Five become more contemporary?
Having now returned to the leafy suburbs of Bromley and a house with Sky TV, I noticed that the children’s classic book series The Famous Five has been remade as a contemporary cartoon series on the Disney Channel.
As I read these books as a child I was naturally curious how it had been approached. As many people who grew up with these books will remember, the books involved a group of 4 upper middle class children (all privately educated at boarding school of course!) and one upper middle class dog (for some reason given the status of a person in spite of not being able to talk and having fleas) going on jovial mystery solving adventures in the 1940’s countryside on their own, eating slap up lunches of cakes, sweets and lashings of Ginger beer. Naturally the books seemed to describe a life style which seems archaic, rather lavish and really quite charming in its way. Ginger beer was the real head scratcher for me as I tried it once or twice and thought it tasted vile; certainly not refreshing or even a treat, still each to there own.

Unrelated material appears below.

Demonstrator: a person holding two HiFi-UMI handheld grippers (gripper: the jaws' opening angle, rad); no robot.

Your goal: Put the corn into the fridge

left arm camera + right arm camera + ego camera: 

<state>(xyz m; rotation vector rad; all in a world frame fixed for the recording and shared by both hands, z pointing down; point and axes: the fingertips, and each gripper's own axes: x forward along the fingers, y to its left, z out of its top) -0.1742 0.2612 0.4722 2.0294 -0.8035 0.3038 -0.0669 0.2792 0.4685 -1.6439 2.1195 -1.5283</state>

Apart from pleasing all ethnic profiles, the show is given more up to date crimes such as DVD pirating (those devils!) and also the children are well versed with modern gadgets such as mobiles laptops etc.
So if the characters are different who are they?
- Jo - Short for Jyoti, a Hindi word meaning light, she is the daughter of George Kirrin who like her mother before her is a tomboy and prefers to shorten her name to a more masculine form. She is of Anglo-Indian descent, her father is man named Raavi who George met in the Himalayas.
- Max - Son of Julian Kirrin, an adrenaline junkie, who enjoys sports such as mountain biking and skateboarding.
- Allie - Daughter of Anne Kirrin, who moved to California after University and who is now a successful Art dealer. Allie, who was born in
Californiabefore moving to Falcongate, is a shopaholic and who uses her cellphone to stay in contact with America.
- Dylan - Son of Dick Kirrin, a fan of gadgets and aspiring entrepreneur who likes to look for ways to make money.
- Timmy - The Famous Five's trusty pet dog.
(information taken from Wikipedia)
Unfortunately the whole idea of the characters living in modern times and being adrenaline junkies, or gadget fans means all the charm is lost and doesn’t extract a glisteny eyed view of a seemingly perfect world where kids can eat sweets until they burst everyday, there is no fear of stabbing and paedophiles and everyone speaks with a charming regional accent or the queen’s English. Of course there are criminals but even they seem to have a sense of fair play, in that they don’t tend to abuse children (save for the occasional clip round the ear) women, or kill people, the threat of death is still there but it’s a low threat at best. Naturally I know the world was never this idealised but who cares as it was a pleasant place to escape to.
In spite of all the changes I noted on my one viewing that some things never change and that goes for the way that these kids talk in the new series. For instance the phrase “a negative nanny” appeared which if I know contemporary English doesn’t really fit into modern slang. Still it’s better than “LOL OMG ROFL” finding its way in to the mix.
At one point I also wondered if Timmy the dog had been replaced with a chimpanzee, which I was rather ambivalent about as on one hand it would prove a funny example about how modernizers try to cash in with exotic or ridiculous characters. On the other I’m pleased that they stuck to a traditional animal sidekick.
Overall I would have to say I don’t think the modern version will last. I know I could be wrong but there really is no charm or sense of adventure that could be found in the books or previous TV adaptations, it all seems a bit Scooby Doo now. Maybe the reason these books worked in the first place was because they were out of touch with reality. Then again Harry Potter and His Dark Materials suggests more than anything that that is what children probably want from fiction. The modern world is hardly escapist in the end.